The hooded mouse is stunning  
you better get working on that one sarah :lol:

here is another mouse I had.. 
I am sure fox only comes in 3 colours and this is not one of them but lets call it a champagne fox anyway??


----------



## WillowDragon

HAHA!! I had a few of them Kelly!! :shock:


----------



## laoshu

rump "black" :lol:





















WillowDragon said:


> HAHA!! I had a few of them Kelly!! :shock:


What are they though :shock: :lol:


----------



## laoshu

sorry I have another ( i have my old photo album open  )

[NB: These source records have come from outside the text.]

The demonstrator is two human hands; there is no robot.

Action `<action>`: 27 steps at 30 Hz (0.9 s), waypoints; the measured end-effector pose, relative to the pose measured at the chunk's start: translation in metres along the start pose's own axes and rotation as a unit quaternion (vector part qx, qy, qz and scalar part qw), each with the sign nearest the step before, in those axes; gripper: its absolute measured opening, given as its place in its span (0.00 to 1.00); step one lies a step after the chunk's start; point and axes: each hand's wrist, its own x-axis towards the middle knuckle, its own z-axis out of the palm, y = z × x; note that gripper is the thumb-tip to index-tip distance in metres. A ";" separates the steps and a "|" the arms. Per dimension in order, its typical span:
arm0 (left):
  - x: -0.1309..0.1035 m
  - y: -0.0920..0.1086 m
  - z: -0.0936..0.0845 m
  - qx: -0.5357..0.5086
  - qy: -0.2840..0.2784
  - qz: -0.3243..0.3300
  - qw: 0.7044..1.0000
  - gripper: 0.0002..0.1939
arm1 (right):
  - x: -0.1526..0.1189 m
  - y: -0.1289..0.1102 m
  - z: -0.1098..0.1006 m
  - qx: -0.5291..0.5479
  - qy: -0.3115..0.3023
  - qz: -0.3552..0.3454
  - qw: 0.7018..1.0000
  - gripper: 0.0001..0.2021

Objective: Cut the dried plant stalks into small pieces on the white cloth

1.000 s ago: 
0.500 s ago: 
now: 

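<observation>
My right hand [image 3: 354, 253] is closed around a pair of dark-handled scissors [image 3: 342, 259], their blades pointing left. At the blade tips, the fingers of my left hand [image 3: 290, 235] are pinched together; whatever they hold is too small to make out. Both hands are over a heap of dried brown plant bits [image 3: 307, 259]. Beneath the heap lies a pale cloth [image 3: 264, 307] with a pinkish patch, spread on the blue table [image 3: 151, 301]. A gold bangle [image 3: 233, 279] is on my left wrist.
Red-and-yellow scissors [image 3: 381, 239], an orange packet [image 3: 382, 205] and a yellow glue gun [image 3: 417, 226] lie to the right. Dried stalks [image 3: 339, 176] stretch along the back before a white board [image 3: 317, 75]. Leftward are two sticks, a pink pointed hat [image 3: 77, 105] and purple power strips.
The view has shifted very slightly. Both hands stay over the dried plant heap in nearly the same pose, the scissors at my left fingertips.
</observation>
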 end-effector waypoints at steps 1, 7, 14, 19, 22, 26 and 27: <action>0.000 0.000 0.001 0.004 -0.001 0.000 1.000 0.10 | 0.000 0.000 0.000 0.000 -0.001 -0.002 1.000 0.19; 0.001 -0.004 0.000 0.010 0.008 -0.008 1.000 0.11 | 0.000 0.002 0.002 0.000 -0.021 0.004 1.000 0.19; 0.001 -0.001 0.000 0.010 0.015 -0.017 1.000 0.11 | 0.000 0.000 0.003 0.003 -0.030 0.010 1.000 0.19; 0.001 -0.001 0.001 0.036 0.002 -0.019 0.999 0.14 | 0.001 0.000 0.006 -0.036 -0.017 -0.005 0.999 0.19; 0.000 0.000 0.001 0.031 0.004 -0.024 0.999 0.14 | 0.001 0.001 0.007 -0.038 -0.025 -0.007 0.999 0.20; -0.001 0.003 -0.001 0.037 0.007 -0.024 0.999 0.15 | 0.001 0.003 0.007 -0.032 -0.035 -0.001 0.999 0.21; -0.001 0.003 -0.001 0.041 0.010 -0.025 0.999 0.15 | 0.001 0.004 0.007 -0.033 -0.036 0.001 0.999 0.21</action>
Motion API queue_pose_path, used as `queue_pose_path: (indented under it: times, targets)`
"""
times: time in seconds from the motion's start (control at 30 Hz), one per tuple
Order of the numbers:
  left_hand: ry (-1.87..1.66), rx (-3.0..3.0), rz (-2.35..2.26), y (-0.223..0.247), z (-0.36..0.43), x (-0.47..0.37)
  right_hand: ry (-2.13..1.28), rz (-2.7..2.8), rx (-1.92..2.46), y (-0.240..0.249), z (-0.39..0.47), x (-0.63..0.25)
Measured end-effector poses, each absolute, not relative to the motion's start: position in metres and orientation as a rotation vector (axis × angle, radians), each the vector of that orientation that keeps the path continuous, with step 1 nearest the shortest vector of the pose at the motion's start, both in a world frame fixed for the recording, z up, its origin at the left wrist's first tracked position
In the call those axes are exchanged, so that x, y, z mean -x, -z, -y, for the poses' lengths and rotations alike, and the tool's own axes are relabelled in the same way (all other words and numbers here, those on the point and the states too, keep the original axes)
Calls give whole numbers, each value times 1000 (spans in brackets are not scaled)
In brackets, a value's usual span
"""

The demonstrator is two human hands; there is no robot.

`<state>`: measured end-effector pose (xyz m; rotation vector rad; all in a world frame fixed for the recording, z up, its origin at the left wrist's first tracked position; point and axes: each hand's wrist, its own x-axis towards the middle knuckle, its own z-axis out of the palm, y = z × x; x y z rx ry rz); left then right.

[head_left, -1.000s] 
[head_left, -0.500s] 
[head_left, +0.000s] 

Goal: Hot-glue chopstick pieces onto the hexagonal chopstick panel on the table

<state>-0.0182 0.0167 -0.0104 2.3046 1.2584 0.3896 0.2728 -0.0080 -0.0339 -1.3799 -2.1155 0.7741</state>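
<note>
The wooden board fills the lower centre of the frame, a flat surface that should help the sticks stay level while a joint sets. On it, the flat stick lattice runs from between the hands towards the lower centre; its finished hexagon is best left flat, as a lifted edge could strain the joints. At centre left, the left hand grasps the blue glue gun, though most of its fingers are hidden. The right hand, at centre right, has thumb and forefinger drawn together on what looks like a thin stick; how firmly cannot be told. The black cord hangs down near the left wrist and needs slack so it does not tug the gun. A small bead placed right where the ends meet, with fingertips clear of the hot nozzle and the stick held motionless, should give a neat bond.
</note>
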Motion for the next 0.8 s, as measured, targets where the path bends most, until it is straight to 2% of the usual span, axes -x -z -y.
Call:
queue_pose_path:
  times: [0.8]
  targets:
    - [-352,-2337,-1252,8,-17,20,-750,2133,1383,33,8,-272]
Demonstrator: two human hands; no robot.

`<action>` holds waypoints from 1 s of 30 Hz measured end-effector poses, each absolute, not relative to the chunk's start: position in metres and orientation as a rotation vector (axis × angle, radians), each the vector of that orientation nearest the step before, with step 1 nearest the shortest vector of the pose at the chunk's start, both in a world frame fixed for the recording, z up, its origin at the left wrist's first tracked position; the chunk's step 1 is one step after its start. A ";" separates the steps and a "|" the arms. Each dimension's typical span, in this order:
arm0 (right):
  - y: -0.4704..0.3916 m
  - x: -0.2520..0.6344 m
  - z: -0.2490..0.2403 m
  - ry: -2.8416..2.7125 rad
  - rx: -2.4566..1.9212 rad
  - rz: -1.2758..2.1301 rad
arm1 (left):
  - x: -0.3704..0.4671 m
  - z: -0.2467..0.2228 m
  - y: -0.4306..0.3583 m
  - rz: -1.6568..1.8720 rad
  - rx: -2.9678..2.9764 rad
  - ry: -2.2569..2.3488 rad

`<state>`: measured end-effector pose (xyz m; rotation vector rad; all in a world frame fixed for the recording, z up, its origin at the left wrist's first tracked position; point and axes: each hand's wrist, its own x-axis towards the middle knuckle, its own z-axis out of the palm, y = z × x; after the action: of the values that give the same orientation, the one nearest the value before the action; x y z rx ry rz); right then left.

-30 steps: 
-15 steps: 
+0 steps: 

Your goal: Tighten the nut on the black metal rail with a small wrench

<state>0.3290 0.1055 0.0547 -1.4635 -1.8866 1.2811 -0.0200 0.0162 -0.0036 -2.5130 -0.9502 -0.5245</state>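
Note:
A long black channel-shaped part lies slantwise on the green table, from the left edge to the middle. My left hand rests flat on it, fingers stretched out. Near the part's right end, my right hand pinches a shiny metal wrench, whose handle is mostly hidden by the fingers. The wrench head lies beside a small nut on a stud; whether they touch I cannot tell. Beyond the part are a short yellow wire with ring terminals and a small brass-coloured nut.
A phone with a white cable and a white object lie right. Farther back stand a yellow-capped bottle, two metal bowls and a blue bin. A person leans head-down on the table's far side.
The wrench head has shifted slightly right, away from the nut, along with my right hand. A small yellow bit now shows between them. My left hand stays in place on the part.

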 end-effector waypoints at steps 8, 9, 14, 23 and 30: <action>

dalmatian tailed black tan


----------



## SarahC

I shall have to commit mouse mugging Kallan if you get a spotted wonder.I like the white footed tan.

coconut










dumbo or lop eared










and another


----------



## jadeguppy

laoshu, that is a beautiful mouse! I really like black tans and foxes.


----------



## Rhasputin

REB


----------



## tinyhartmouseries

> What are they though


 It's a really common piebald fault. Super hard to breed out the rump spot! But way cool when you get one that looks like that! Usually piebald patterning is somewhat genetically carried, so that's why you've seen several in your mousery.


----------



## CherryTree

I was thinking about my "fantasy breed" and to be honest...it's quite simple and plain, but dwarf hotot is my favorite (looking) breed of rabbit. I think a beautiful "mascara" line around a white mouse would be gorgeous. If only something like that could be done!


----------



## laoshu

not sure what you would call this colour, but very pretty


----------



## WoodWitch

Rhasputin said:


> REB


Yep, that's cool. I've often thought of this fantasy variety!


----------



## cjdelphi

or maybe.....

oh I know I want one of these, anyone have them? 










. o (there's no way nobody's going to know I faked these)


----------



## Soleya

Reversed rumpwhite 





































Mustache mousie







:lol:


----------



## SarahC

CherryTree said:


> I was thinking about my "fantasy breed" and to be honest...it's quite simple and plain, but dwarf hotot is my favorite (looking) breed of rabbit. I think a beautiful "mascara" line around a white mouse would be gorgeous. If only something like that could be done!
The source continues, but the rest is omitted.